In de biologische melkveehouderij wordt 1 op de 3 liter verkocht als gangbaar. Toch neemt het aantal biologische melkveebedrijven nog toe.
“Als je direct aan de consument verkoopt, loont dat nog steeds. Misschien zijn er afzetmarkten in het buitenland te vinden. Het is al met al moeilijk om dat heel zwart-wit te zien. Maar zo’n cijfer is helemaal niet goed voor de motivatie om biologische zuivel te gaan produceren.”
Als de groeicijfers krimpcijfers worden, dan kom je op een gegeven moment uit bij het vraagstuk van de schaalgrootte.
“Ja. Maar dat geldt voor de hele Franse zuivel. De melkveestapel krimpt. In Bretagne, Normandië en de Loire-streek is nog geen probleem. Maar in het Massif Central en in de regio Centre is het risico aanwezig dat de sector door de grens van de kritische massa zakt. De Franse boerenbond FNSEA klopt ook bij onze ambassade aan met de vraag of wij nog boeren in Nederland weten die in Frankrijk melkveebedrijven willen overnemen. Ze hebben heel hard boeren nodig om de zuivelinfrastructuur vitaal te houden. Dat is absoluut een thema hier.”

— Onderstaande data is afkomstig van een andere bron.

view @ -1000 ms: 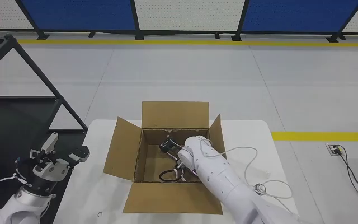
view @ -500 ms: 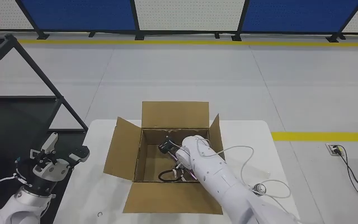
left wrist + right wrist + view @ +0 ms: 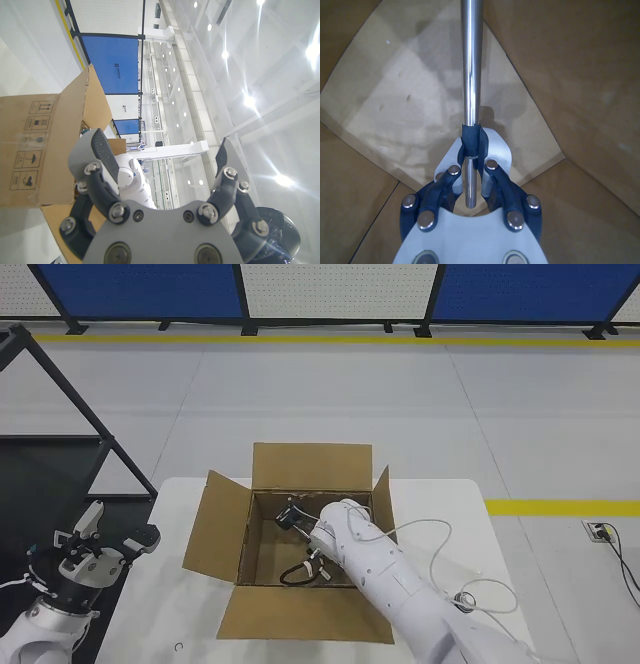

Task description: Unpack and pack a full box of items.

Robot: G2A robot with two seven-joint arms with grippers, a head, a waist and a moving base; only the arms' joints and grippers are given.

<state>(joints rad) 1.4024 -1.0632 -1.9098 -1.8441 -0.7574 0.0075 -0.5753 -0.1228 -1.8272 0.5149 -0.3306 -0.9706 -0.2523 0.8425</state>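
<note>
White table point(image 3: 165, 604) takes the lower part of the top view, and a small dark ring point(image 3: 178, 645) lies on it near the bottom edge of the frame. At the lower left of the frame, just beside the table's left edge, is the left gripper point(image 3: 118, 530), turned upward toward the ceiling. Its jaws are spread wide and hold nothing; between the two ribbed pads point(image 3: 103, 150) there is only air. It is well apart from the cardboard box point(image 3: 312, 468).

The box sits on the table a little below the centre of the top view, with its four flaps folded outward. The right arm point(image 3: 352, 549) comes from the lower right of the frame and goes down into the box near its right wall. Inside, the right gripper point(image 3: 471, 147) is closed tightly on a shiny metal rod point(image 3: 470, 62). The dark fingertips press the rod from both sides. A short piece of it sticks back toward the wrist, and the long piece runs forward above the brown bottom of the box. Where its far end rests, I cannot tell.

Behind the box lies the pale grey floor point(image 3: 300, 394). A black frame point(image 3: 60, 384) stands at the left edge. Farther back a yellow line point(image 3: 300, 337) crosses the upper part of the frame, and blue panels point(image 3: 130, 289) stand along the top edge.
</note>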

Wat kunnen we in Nederland leren van de impasse in Frankrijk?
“De concurrentie van andere labels kan een punt van aandacht zijn, evenals weten wat er onder het publiek leeft.”
“Maar er zijn ook genoeg mensen hier die zeggen dat je deze stagnatie had kunnen verwachten. De biologische sector is in een aantal jaren voor de coronacrisis enorm gegroeid. En dan komt er een moment waarop het weer even stabiliseert of stagneert. Dus het is misschien ook niet zo dat je direct heel pessimistisch moet zijn.”